→ **WHAT THE TASK REQUIRES**:
Below are records. Return each one exactly as written.

→ **SOURCE INFORMATION**:
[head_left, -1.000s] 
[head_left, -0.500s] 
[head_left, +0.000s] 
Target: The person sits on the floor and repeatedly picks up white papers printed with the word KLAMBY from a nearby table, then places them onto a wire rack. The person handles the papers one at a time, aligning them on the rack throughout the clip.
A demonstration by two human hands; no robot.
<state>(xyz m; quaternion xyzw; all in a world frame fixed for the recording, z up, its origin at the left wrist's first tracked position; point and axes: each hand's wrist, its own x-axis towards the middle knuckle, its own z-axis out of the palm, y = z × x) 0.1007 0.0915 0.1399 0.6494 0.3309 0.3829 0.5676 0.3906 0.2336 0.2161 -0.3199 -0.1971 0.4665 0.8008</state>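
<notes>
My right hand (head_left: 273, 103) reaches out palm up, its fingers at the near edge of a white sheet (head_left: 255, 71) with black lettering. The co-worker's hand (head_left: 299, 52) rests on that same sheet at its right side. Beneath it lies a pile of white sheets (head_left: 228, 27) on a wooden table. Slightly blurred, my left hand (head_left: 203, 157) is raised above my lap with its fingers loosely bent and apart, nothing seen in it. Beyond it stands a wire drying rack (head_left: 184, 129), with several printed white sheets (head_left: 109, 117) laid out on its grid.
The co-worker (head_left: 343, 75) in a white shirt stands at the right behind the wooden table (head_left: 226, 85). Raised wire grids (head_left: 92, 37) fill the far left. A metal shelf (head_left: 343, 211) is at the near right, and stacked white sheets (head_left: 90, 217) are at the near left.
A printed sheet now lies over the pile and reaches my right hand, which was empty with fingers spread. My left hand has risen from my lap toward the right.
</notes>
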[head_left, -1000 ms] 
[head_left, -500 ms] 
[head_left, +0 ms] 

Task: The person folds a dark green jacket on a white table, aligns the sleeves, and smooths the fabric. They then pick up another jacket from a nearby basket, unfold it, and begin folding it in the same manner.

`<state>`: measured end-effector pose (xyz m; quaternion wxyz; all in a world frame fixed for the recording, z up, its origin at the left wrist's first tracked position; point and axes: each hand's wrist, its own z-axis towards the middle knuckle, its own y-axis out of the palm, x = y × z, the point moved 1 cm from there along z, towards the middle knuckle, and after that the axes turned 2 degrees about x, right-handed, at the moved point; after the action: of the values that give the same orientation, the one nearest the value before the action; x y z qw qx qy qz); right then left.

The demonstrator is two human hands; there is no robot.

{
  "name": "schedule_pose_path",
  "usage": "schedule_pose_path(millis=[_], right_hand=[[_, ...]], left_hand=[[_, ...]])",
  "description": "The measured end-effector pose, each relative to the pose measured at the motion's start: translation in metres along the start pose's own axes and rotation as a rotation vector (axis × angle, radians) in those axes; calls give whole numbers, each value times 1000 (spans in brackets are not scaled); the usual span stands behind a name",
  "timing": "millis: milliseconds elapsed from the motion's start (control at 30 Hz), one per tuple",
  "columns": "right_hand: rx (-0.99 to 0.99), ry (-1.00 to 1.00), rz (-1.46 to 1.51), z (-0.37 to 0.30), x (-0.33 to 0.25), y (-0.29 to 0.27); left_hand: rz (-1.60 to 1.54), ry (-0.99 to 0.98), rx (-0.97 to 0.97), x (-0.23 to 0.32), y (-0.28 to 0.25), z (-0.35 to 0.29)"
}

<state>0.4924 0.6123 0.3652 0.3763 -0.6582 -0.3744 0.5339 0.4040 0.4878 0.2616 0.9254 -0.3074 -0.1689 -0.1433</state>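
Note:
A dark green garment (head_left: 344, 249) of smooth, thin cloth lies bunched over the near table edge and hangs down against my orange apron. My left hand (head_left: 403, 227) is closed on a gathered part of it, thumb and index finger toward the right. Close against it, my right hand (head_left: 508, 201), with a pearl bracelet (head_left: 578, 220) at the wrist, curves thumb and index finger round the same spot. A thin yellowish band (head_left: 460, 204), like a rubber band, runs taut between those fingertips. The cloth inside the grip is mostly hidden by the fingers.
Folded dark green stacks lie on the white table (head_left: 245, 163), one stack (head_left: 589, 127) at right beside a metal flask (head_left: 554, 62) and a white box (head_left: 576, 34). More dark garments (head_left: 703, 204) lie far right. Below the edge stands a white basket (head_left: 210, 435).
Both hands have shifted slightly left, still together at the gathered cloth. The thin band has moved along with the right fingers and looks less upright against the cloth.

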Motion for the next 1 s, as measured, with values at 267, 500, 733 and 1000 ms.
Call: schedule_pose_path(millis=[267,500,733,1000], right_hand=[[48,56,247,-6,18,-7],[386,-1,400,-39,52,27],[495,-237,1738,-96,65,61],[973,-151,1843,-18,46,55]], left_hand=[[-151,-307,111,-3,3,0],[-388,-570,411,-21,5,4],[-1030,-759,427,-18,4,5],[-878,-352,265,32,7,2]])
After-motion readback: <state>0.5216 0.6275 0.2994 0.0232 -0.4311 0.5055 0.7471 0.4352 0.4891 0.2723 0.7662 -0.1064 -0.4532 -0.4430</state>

→ **REPLY**:
[head_left, -1.000s] 
[head_left, -0.500s] 
[head_left, +0.000s] 
Target: The person sits on the floor and repeatedly picks up white papers printed with the word KLAMBY from a nearby table, then places them onto a wire rack. The person handles the papers one at a time, aligning them on the rack throughout the clip.
A demonstration by two human hands; no robot.
<state>(xyz m; quaternion xyzw; all in a world frame fixed for the recording, z up, its origin at the left wrist's first tracked position; point and axes: each hand's wrist, its own x-axis towards the middle knuckle, its own z-axis out of the palm, y = z × x) 0.1007 0.0915 0.1399 0.6494 0.3309 0.3829 0.5676 0.3906 0.2336 0.2161 -0.3199 -0.1971 0.4665 0.8008</state>
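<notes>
My right hand (head_left: 273, 103) reaches out palm up, its fingers at the near edge of a white sheet (head_left: 255, 71) with black lettering. The co-worker's hand (head_left: 299, 52) rests on that same sheet at its right side. Beneath it lies a pile of white sheets (head_left: 228, 27) on a wooden table. Slightly blurred, my left hand (head_left: 203, 157) is raised above my lap with its fingers loosely bent and apart, nothing seen in it. Beyond it stands a wire drying rack (head_left: 184, 129), with several printed white sheets (head_left: 109, 117) laid out on its grid.
The co-worker (head_left: 343, 75) in a white shirt stands at the right behind the wooden table (head_left: 226, 85). Raised wire grids (head_left: 92, 37) fill the far left. A metal shelf (head_left: 343, 211) is at the near right, and stacked white sheets (head_left: 90, 217) are at the near left.
A printed sheet now lies over the pile and reaches my right hand, which was empty with fingers spread. My left hand has risen from my lap toward the right.
</notes>
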[head_left, -1000 ms] 
[head_left, -500 ms] 
[head_left, +0 ms] 

Task: The person folds a dark green jacket on a white table, aligns the sleeves, and smooths the fabric. They then pick up another jacket from a nearby basket, unfold it, and begin folding it in the same manner.

`<state>`: measured end-effector pose (xyz m; quaternion wxyz; all in a world frame fixed for the recording, z up, its origin at the left wrist's first tracked position; point and axes: each hand's wrist, its own z-axis towards the middle knuckle, its own y-axis out of the palm, x = y × z, the point moved 1 cm from there along z, towards the middle knuckle, and after that the axes turned 2 degrees about x, right-handed, at the moved point; after the action: of the values that give the same orientation, the one nearest the value before the action; x y z qw qx qy qz); right then left.

The demonstrator is two human hands; there is no robot.

{
  "name": "schedule_pose_path",
  "usage": "schedule_pose_path(millis=[_], right_hand=[[_, ...]], left_hand=[[_, ...]])",
  "description": "The measured end-effector pose, each relative to the pose measured at the motion's start: translation in metres along the start pose's own axes and rotation as a rotation vector (axis × angle, radians) in those axes; calls give whole numbers, each value times 1000 (spans in brackets are not scaled); the usual span stands behind a name",
  "timing": "millis: milliseconds elapsed from the motion's start (control at 30 Hz), one per tuple",
  "columns": "right_hand: rx (-0.99 to 0.99), ry (-1.00 to 1.00), rz (-1.46 to 1.51), z (-0.37 to 0.30), x (-0.33 to 0.25), y (-0.29 to 0.27); left_hand: rz (-1.60 to 1.54), ry (-0.99 to 0.98), rx (-0.97 to 0.97), x (-0.23 to 0.32), y (-0.28 to 0.25), z (-0.35 to 0.29)"
}

<state>0.4924 0.6123 0.3652 0.3763 -0.6582 -0.3744 0.5339 0.4040 0.4878 0.2616 0.9254 -0.3074 -0.1689 -0.1433</state>
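Note:
A dark green garment (head_left: 344, 249) of smooth, thin cloth lies bunched over the near table edge and hangs down against my orange apron. My left hand (head_left: 403, 227) is closed on a gathered part of it, thumb and index finger toward the right. Close against it, my right hand (head_left: 508, 201), with a pearl bracelet (head_left: 578, 220) at the wrist, curves thumb and index finger round the same spot. A thin yellowish band (head_left: 460, 204), like a rubber band, runs taut between those fingertips. The cloth inside the grip is mostly hidden by the fingers.
Folded dark green stacks lie on the white table (head_left: 245, 163), one stack (head_left: 589, 127) at right beside a metal flask (head_left: 554, 62) and a white box (head_left: 576, 34). More dark garments (head_left: 703, 204) lie far right. Below the edge stands a white basket (head_left: 210, 435).
Both hands have shifted slightly left, still together at the gathered cloth. The thin band has moved along with the right fingers and looks less upright against the cloth.
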
Motion for the next 1 s, as measured, with values at 267, 500, 733 and 1000 ms.
Call: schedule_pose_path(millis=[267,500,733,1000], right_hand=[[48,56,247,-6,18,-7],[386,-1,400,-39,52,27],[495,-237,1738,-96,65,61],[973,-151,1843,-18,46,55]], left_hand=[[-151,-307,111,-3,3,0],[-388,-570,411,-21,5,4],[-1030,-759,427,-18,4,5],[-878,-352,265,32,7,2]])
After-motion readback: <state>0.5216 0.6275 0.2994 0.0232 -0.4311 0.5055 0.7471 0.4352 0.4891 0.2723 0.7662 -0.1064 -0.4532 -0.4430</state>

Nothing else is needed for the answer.